Exercise instructions >>
Copy each line from the listing below where the word "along" shows up.

[Dataset excerpt — start]

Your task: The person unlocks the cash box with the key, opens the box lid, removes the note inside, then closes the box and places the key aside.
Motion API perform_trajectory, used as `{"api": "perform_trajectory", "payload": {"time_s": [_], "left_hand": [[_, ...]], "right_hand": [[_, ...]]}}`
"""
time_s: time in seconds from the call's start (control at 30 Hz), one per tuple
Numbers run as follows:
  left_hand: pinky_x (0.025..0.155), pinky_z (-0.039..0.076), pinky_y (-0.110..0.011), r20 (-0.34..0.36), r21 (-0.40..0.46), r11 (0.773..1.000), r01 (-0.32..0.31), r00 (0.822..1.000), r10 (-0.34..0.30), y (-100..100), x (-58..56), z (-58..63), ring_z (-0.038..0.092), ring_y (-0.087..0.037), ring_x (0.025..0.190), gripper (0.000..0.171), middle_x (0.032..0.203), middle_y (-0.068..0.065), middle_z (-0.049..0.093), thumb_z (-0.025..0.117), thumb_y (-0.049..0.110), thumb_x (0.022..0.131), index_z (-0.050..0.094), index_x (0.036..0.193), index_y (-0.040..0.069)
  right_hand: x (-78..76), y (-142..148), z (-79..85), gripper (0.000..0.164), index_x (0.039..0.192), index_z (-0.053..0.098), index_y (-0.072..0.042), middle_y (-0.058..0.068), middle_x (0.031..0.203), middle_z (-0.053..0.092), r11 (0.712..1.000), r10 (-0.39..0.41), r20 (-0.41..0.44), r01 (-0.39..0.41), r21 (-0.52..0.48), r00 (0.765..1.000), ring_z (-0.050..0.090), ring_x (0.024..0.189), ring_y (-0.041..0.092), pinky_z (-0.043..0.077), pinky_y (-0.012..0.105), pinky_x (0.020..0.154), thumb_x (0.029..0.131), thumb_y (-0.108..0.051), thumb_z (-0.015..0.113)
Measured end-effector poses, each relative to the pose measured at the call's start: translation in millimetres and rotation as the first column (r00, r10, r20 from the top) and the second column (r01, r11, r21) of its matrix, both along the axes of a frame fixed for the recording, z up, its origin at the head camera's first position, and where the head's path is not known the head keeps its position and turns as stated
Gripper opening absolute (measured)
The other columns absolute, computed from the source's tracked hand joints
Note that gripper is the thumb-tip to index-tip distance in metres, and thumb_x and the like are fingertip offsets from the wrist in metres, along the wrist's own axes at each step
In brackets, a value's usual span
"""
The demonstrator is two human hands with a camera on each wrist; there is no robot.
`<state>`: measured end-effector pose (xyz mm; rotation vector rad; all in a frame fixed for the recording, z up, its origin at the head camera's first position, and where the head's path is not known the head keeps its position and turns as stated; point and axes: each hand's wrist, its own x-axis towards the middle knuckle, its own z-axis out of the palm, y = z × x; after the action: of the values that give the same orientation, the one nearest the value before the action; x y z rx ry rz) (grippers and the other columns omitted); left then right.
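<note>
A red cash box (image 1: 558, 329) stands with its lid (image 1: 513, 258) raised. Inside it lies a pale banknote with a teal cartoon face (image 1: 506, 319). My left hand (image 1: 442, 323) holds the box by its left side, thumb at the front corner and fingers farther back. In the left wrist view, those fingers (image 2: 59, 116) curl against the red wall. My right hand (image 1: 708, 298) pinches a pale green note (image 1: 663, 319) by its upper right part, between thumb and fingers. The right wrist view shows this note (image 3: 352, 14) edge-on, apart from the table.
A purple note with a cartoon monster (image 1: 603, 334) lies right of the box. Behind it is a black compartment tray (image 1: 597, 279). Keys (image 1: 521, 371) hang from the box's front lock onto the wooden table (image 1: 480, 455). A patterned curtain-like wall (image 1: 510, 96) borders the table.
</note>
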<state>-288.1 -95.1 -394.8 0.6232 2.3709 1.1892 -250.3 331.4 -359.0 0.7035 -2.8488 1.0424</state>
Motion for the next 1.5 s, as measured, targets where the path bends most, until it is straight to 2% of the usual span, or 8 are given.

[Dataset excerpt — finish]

Answer space >>
Measured end-effector poses, each relative to the pose measured at the call's start: translation in millimetres and rotation as the first column (r00, r10, r20 from the top) and the second column (r01, r11, r21) of its matrix, both along the axes of a frame fixed for the recording, z up, its origin at the head camera's first position, and where the head's path is not known the head keeps its position and turns as stated
Note that gripper is the thumb-tip to index-tip distance in metres, and thumb_x and the like are fingertip offsets from the wrist in metres, along the wrist's own axes at each step

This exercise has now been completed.